Try it | No pictures should appear. The lines from the beginning of the listing through the one holding "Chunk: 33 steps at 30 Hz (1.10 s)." must be reproduced exactly, and nothing more.
□ □ □ □ □ □ □
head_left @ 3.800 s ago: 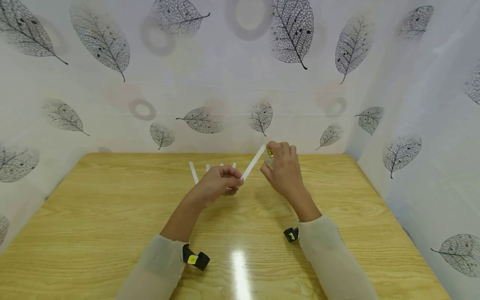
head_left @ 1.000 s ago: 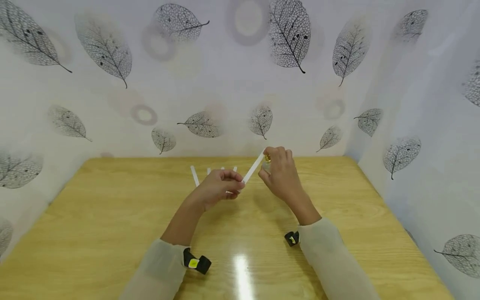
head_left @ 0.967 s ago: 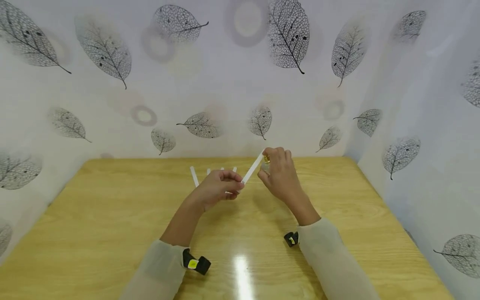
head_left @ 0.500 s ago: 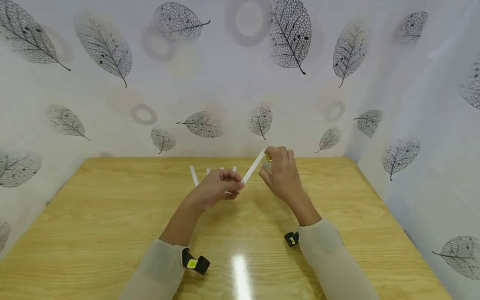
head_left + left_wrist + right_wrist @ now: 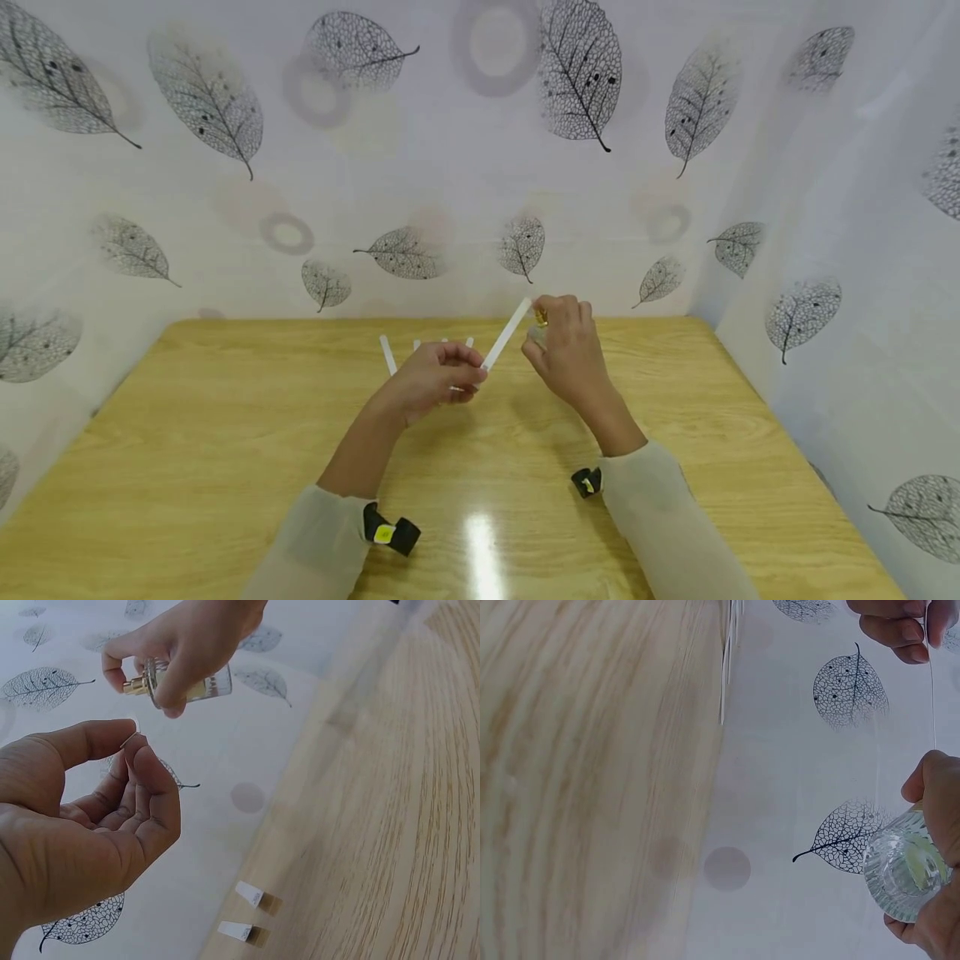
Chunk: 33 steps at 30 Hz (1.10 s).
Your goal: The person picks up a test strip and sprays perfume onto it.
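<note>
My left hand [image 5: 435, 379] pinches the lower end of a white paper strip [image 5: 507, 333] between thumb and fingertips. The strip slants up and to the right, over the back of the table. In my right hand [image 5: 572, 350] is a clear glass perfume bottle [image 5: 216, 684] with a gold spray nozzle [image 5: 135, 686]. The index finger rests on the top of the nozzle. In the left wrist view the nozzle end faces toward the left hand's side. The right wrist view shows the bottle's ribbed glass base [image 5: 900, 874], with the fingers curled round it.
Several more white strips [image 5: 387, 353] stick up near the table's back edge, partly hidden behind the left hand. The wooden table [image 5: 225, 450] runs back to a white leaf-print cloth [image 5: 450, 150], which also covers the sides.
The right hand with the perfume bottle has shifted slightly right, widening the gap to the strip. The left hand keeps its pinch. The whole head view has moved a little.
</note>
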Available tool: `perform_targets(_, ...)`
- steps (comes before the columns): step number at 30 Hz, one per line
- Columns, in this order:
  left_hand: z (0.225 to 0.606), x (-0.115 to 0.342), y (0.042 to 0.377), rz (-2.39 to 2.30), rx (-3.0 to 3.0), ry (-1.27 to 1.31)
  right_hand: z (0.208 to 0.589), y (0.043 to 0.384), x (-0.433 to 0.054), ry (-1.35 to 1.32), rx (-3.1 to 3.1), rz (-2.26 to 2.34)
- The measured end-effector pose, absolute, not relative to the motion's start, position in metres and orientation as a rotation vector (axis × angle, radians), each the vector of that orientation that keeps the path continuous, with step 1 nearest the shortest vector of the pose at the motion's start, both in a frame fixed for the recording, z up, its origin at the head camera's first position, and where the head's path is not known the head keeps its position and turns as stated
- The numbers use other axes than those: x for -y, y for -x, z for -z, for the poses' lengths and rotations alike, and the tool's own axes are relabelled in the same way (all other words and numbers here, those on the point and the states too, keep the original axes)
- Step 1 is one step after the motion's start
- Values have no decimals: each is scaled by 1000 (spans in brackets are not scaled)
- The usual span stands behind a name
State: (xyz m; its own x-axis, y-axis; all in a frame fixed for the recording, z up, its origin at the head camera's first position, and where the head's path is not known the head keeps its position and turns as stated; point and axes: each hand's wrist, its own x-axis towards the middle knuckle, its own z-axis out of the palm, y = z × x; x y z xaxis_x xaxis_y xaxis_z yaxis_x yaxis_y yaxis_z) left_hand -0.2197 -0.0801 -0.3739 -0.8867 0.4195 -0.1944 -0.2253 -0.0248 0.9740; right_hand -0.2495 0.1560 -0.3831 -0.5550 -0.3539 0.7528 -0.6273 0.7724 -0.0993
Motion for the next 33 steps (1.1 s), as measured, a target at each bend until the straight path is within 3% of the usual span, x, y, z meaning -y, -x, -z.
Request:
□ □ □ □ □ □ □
Answer to the exercise |
head_left @ 3.800 s ago: 
head_left @ 1.000 s ago: 
head_left @ 0.967 s ago: 
head_left @ 0.500 s ago: 
head_left + left_wrist + right_wrist @ now: 
Chunk: 33 steps at 30 Hz (1.10 s).

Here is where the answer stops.